**YOUR ASSIGNMENT**
Using the records below, quote only the span that opens with the line containing "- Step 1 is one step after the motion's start" and closes with the line containing "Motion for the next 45", exactly and inclusively.

**SUPPLIED DATA**
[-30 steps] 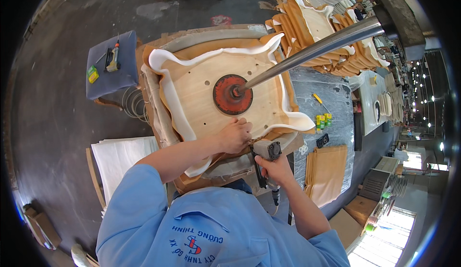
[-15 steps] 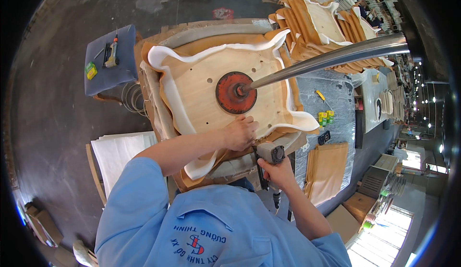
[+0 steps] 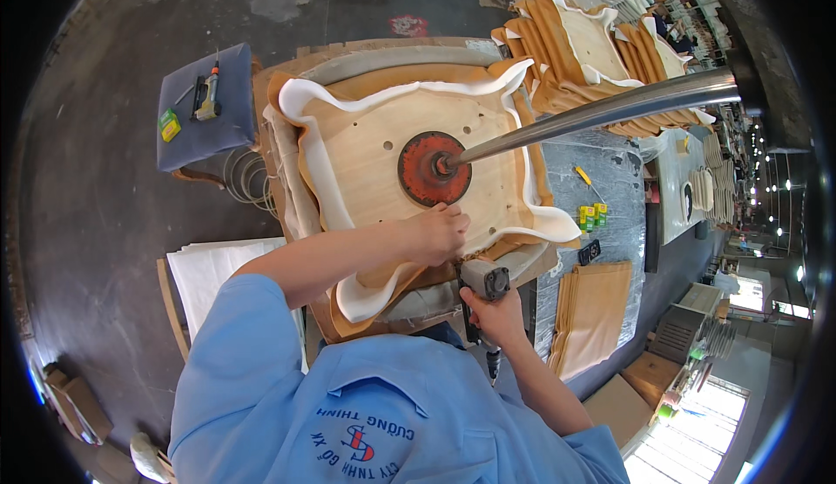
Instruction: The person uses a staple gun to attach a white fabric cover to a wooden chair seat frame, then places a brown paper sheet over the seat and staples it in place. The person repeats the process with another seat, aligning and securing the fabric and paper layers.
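A plywood seat panel (image 3: 366,170) lies face down in front of me, its white foam (image 3: 305,105) and brown leather-like cover (image 3: 549,183) curling up around the edges. A red round press pad (image 3: 418,170) on a metal rod (image 3: 601,111) bears on the middle of the panel. My left hand (image 3: 440,233) is closed at the panel's near edge, pinching the folded cover; its fingertips are partly hidden. Just right of it, my right hand (image 3: 498,317) grips a staple gun (image 3: 484,279), whose nose is at that same near edge.
A padded blue stool (image 3: 196,135) at the left carries a second air tool (image 3: 209,96) and a small yellow-green box (image 3: 169,125). On the plastic-covered table at the right (image 3: 601,162) lie a yellow-handled screwdriver (image 3: 584,174), small boxes and folded brown covers (image 3: 592,310). More covered panels (image 3: 583,40) are stacked behind.
The staple gun and my right hand have shifted slightly left, closer to my left hand. My left hand stays on the cover's near edge. The whole view has shifted a little.
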Available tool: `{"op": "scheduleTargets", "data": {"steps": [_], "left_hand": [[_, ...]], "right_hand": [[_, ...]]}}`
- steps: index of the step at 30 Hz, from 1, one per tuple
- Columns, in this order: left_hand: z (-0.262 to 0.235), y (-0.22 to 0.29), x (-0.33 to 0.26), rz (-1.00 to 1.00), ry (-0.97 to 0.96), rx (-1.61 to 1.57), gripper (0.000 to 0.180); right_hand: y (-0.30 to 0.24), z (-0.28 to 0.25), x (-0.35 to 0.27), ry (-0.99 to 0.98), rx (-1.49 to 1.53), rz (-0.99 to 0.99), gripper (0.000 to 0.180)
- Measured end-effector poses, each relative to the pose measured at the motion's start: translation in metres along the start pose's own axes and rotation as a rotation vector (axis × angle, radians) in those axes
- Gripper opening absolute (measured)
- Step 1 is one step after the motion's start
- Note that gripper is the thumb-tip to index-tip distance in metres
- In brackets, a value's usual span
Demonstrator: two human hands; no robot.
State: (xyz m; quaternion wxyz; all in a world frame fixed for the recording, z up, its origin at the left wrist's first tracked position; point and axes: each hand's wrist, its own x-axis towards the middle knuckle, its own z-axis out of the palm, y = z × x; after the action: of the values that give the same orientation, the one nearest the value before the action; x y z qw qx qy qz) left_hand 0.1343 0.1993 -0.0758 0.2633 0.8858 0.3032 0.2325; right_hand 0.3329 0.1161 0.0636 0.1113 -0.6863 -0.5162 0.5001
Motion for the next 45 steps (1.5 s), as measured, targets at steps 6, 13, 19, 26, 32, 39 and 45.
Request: {"op": "scheduleTargets", "data": {"steps": [6, 13, 19, 26, 32, 39, 45], "left_hand": [[0.003, 0.008, -0.015, 0.059, 0.01, 0.04, 0.025], [0.014, 0.005, -0.009, 0.02, 0.084, -0.037, 0.02], [0.007, 0.007, 0.0, 0.031, 0.089, -0.092, 0.019], [0.005, 0.001, 0.005, 0.052, 0.084, -0.133, 0.016], [0.008, 0.002, 0.009, 0.037, 0.095, -0.169, 0.015], [0.001, 0.001, 0.014, 0.038, -0.008, -0.113, 0.017], [-0.02, 0.007, -0.003, -0.028, -0.202, 0.006, 0.021]], "right_hand": [[0.005, -0.005, 0.004, -0.018, 0.003, 0.015, 0.054], [0.004, -0.021, 0.007, -0.099, 0.059, 0.082, 0.062], [-0.002, -0.019, 0.01, -0.121, 0.012, 0.102, 0.064], [-0.008, -0.02, 0.017, -0.144, -0.114, 0.17, 0.061], [-0.009, -0.008, 0.008, -0.139, -0.072, 0.114, 0.065], [-0.008, -0.009, -0.008, -0.065, 0.018, 0.087, 0.069], [-0.002, -0.009, -0.009, -0.1, 0.032, 0.083, 0.07]]}}
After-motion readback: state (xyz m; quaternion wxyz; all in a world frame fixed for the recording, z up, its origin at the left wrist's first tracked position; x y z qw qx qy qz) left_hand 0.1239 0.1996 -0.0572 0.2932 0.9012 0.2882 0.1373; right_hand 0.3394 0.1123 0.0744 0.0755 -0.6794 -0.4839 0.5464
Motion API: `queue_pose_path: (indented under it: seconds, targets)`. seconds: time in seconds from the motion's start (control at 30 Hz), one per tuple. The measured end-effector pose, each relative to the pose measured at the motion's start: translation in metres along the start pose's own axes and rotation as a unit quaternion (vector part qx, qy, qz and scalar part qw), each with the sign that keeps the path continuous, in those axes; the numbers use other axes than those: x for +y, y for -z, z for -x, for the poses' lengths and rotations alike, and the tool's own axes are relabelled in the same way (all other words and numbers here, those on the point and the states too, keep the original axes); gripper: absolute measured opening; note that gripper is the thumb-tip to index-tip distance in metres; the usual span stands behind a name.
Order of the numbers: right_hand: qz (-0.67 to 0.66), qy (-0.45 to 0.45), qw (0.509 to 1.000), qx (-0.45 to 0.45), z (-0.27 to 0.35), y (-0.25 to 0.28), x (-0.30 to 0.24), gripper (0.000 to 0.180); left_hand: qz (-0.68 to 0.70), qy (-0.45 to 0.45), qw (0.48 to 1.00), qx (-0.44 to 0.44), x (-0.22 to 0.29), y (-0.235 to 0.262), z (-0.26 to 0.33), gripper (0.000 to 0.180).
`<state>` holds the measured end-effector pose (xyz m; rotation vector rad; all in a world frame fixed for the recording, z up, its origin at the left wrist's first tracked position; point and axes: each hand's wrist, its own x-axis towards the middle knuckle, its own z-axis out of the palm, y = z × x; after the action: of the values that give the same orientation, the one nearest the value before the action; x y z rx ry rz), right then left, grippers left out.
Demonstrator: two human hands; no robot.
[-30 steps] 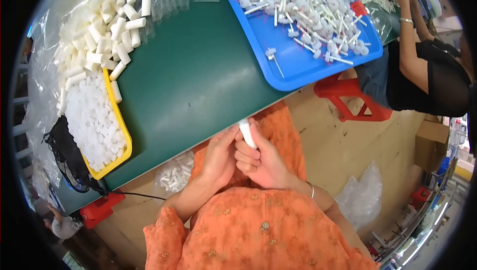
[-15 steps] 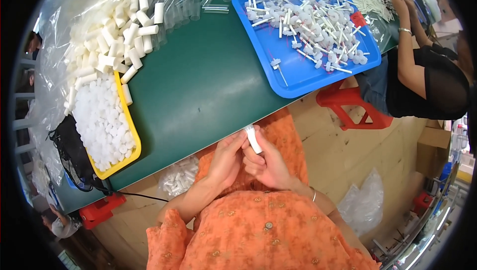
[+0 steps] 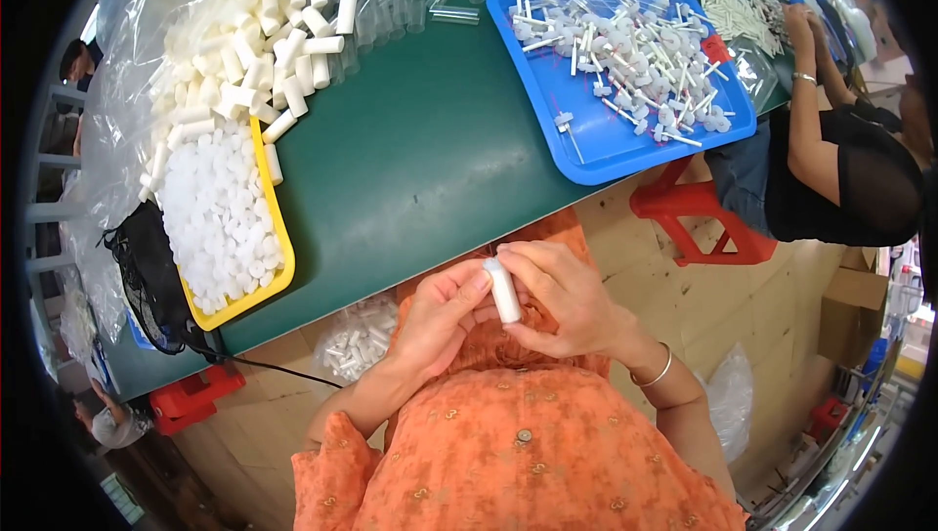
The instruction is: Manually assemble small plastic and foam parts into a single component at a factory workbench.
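Over my lap, just off the table's near edge, a small white cylindrical tube (image 3: 505, 295) stands nearly upright with a paler, bluish-white end at its top. My left hand (image 3: 440, 321) pinches it near that upper end, thumb against its side. Around its right side curves my right hand (image 3: 567, 301), with fingertips at the top end and the thumb by the bottom end. Some of my fingers are hidden behind the tube.
White cylinders (image 3: 293, 62) are heaped at the far left beside a yellow tray (image 3: 278, 238) of small white caps. A blue tray (image 3: 576, 165) holds white stemmed parts. Clear tubes (image 3: 454, 13) lie behind on the green table (image 3: 391, 160). A co-worker (image 3: 831, 160) sits at right by a red stool (image 3: 703, 228).
My right hand has shifted from gripping the tube's lower part to spanning it from end to end with raised fingers. The tube now stands more upright. The view has shifted slightly.
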<state>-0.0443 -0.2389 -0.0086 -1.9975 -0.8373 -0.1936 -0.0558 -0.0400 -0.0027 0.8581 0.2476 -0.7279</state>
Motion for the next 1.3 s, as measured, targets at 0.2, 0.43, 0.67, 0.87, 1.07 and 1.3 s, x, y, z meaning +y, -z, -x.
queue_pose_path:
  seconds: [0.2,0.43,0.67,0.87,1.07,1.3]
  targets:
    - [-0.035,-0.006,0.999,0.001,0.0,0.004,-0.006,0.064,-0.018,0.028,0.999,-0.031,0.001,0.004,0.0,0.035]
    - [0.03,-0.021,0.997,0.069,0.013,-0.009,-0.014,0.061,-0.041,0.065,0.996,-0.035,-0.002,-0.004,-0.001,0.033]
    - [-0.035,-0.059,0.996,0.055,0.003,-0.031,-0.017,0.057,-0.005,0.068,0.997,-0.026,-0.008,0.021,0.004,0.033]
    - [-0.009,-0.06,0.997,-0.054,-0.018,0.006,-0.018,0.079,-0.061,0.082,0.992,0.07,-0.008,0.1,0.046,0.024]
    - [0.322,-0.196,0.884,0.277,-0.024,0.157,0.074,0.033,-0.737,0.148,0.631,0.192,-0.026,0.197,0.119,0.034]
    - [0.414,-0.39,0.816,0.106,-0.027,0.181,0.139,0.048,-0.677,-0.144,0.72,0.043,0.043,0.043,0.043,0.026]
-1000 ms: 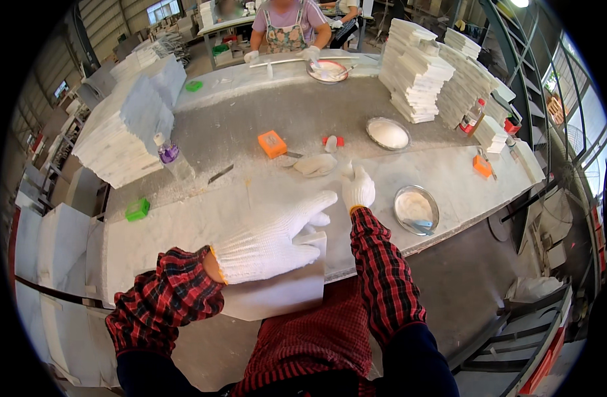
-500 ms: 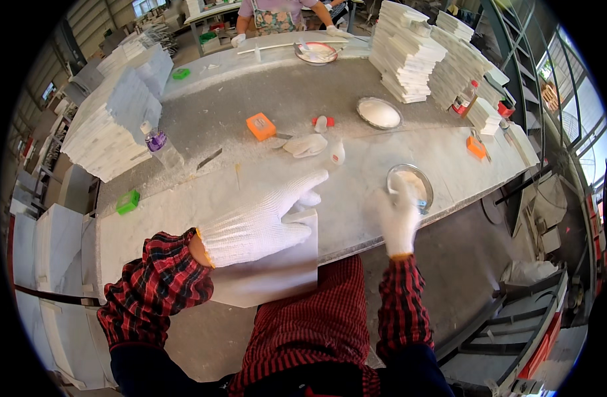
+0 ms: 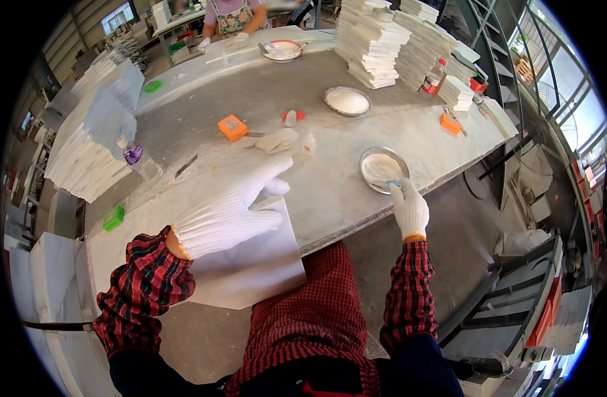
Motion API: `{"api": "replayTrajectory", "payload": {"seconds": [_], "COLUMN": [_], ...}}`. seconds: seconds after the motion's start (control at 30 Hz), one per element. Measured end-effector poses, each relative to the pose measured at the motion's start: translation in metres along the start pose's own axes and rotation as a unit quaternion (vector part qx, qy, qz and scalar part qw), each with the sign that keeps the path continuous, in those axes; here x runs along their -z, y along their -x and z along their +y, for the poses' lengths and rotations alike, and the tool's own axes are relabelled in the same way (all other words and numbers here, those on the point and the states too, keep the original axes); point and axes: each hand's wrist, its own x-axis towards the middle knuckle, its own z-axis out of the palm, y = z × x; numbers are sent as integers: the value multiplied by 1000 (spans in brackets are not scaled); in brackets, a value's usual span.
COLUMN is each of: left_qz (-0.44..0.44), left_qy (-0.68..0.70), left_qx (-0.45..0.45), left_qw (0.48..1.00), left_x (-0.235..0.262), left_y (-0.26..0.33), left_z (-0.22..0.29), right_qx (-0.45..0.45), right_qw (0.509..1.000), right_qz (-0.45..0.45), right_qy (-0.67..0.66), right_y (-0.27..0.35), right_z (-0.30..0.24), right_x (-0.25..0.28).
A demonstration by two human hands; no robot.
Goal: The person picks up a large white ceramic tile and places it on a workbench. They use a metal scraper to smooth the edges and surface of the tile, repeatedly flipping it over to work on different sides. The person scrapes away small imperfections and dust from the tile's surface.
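Note:
My left hand (image 3: 227, 208), in a white knit glove, lies over a pale stone tile (image 3: 250, 271) whose front part juts past the table edge. Its fingers are stretched out and it grips nothing. At the right, my gloved right hand (image 3: 409, 208) pinches a small spatula (image 3: 385, 183), bluish where it shows; the fingers hide its handle. The spatula's blade reaches into a round metal bowl (image 3: 364, 161) of white paste or powder. A small white bottle (image 3: 309, 143) and a crumpled white glove (image 3: 277, 140) lie beyond my left hand.
Orange boxes (image 3: 233, 128) and a green box (image 3: 113, 217) sit on the table. A second bowl of white material (image 3: 347, 101) stands farther back. Stone tile stacks rise at left (image 3: 92, 139) and right (image 3: 373, 49). A purple-labelled bottle (image 3: 133, 153) stands left; a co-worker (image 3: 234, 16) is across the table.
My right hand, blurred over the bowl's left side before, is now at its near right rim with the spatula in the bowl. The view has shifted; my left hand stays on the tile.

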Motion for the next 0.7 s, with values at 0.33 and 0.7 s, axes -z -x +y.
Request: {"api": "replayTrajectory", "payload": {"seconds": [0.33,0.7], "left_qz": [0,-18], "left_qy": [-29,59], "left_qx": [8,40], "left_qw": [1000,997], "left_x": [1,-1], "left_y": [2,-1], "left_z": [5,7], "right_qx": [-21,-4], "right_qw": [998,997], "right_qz": [48,15], "right_qy": [33,81], "right_y": [-6,-20], "right_z": [-16,16], "right_x": [-6,-13]}}
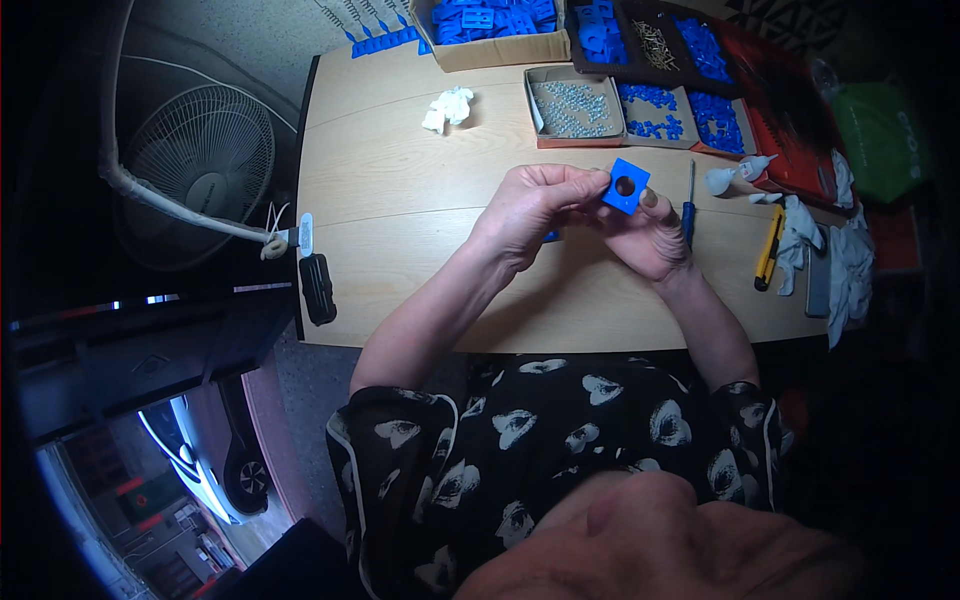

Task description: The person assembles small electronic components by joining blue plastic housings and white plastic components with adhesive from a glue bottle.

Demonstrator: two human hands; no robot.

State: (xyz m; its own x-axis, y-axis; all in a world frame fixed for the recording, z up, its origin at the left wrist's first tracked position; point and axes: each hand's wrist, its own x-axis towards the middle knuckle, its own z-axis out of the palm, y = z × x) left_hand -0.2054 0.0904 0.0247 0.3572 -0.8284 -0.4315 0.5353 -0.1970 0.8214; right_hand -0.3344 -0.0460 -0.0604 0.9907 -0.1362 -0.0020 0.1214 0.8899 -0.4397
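Note:
Above the wooden table, I hold up a small blue square plate [622,169] with a round hole in its middle. The thumb and fingers of my left hand [530,208] pinch its left edge. My right hand [652,238] grips the lower right edge, thumb in front and the other fingers partly hidden behind. Under my left hand, a bit of another blue piece [551,236] shows on the tabletop; most of it is covered. A screwdriver [688,215] with a blue handle lies just right of my right hand.
Beyond my hands stand a box of small silvery parts [572,108], trays of small blue pieces [655,112] and a carton of blue plates [500,50]. Crumpled white paper [450,108] lies far left. A yellow utility knife [769,248], squeeze bottle [720,181] and gloves [850,265] are at right.

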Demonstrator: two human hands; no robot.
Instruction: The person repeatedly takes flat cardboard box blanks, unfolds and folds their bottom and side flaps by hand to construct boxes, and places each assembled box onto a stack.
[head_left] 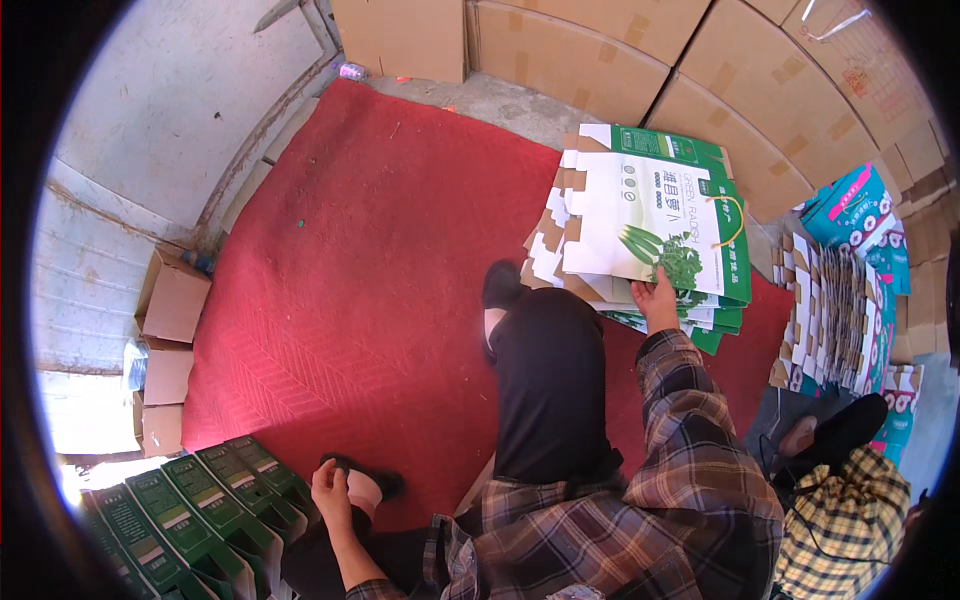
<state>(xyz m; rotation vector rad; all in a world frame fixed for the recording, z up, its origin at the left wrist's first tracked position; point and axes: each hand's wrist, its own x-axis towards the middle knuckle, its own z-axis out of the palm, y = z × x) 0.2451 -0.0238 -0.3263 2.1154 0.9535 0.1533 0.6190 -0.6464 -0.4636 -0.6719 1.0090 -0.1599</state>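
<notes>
our right hand (655, 298) at two o'clock pinches the top flat green-and-white carton (655, 215); fingertips hidden beneath. our left hand (330, 492), seven o'clock, rests curled on our ankle; grip unclear.

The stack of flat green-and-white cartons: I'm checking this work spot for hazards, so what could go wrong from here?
The right hand grips only the near edge of the stack of flat cartons, which lies fanned and uneven, so sheets might slide off. The left hand rests near the row of folded green boxes; the seated person's leaning reach could knock them.
</notes>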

**TASK SOLUTION**
- Step 1 is one step after the motion's start
- Note that gripper is the thumb-tip to index-tip distance in metres
- In brackets, a value's usual span
Demonstrator: two human hands; no robot.
State: (xyz m; quaternion wxyz; all in a world frame fixed for the recording, z up, its origin at the left wrist's first tracked position; point and axes: each hand's wrist, its own x-axis towards the middle knuckle, its own z-axis out of the palm, y = z × x; after the action: of the values that give the same orientation, the one nearest the value before the action; x y z qw qx qy qz) left_hand 0.1343 0.1993 -0.0758 0.2633 0.8858 0.3032 0.2325; right_hand 0.3329 0.1161 0.0636 0.1113 -0.6863 -0.5162 0.5001
Motion for the next 45 steps (1.5 s), as measured, targets at steps 6, 13, 19, 26, 32, 39 and 45.

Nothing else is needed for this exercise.